Congress is ready to take another bite at getting agencies to measure the performance of their programs. This attempt has a distinct IT modernization flavor.
Connolly and Rep. Jody Hice (R-Ga.), the ranking member of the Subcommittee on Government Operations, introduced the Performance Enhancement Reform Act on April 16. It would be at least the third major bill to attempt to get agencies to develop metrics and success factors in a new way.

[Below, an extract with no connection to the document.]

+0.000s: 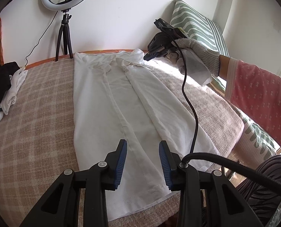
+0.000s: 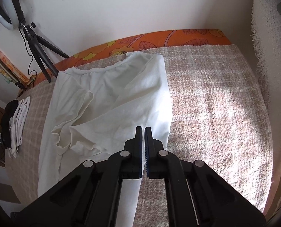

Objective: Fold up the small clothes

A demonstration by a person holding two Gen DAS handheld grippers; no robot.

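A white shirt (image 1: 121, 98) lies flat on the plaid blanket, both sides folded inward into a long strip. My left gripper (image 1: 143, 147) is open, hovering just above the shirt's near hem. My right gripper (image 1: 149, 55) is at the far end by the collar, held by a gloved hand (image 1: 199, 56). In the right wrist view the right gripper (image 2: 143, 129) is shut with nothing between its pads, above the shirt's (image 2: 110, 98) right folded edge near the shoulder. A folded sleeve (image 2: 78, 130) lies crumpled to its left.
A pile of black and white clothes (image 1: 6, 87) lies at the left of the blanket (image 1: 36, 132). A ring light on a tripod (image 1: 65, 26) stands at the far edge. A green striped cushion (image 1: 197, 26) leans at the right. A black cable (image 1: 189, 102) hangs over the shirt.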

“This important piece of legislation would require agency’s performance goals to meet the demands of the ever-changing performance management landscape and include data, evidence, and IT in their performance plan,” Connolly said. “The bill would also require agencies to publish their technology modernization investments, system upgrades, staff technology skills and expertise, and other resources and strategies needed and required to meet these performance goals.”
The bill also would:
“You’d think the things this bill requires would be common sense — when making an agency performance plan, use the people with the right expertise and take into account what it’s going to take to set realistic performance goals and make the plan work,” said Hice in a statement. “But that’s not always the case. This costs valuable resources, and it has to change if we want to stop wasting time and money. [W]ith the Performance Enhancement Reform Act, we are taking a step forward in bringing the federal government into the modern era by requiring agencies to coordinate better with key agency leaders and best utilize resources when creating annual performance plans. This will help maximize agency human capital, technology, and time in order to better serve American families and businesses.”
The bill comes as the debate over how valuable performance metrics are heated up over the last few months. First OMB, under the Trump administration, removed the section of Circular A-11 that required these measures. Then OMB, under the Biden administration, put the section back into A-11.
Despite all of these efforts, GAO found in 2018 that the use of performance information to make policy decisions hadn’t changed much between 2013 and 2017.
Another bill doesn’t sound like the answer to driving performance. It sounds like a combination of training, data and consistent oversight by Congress and OMB would be more effective.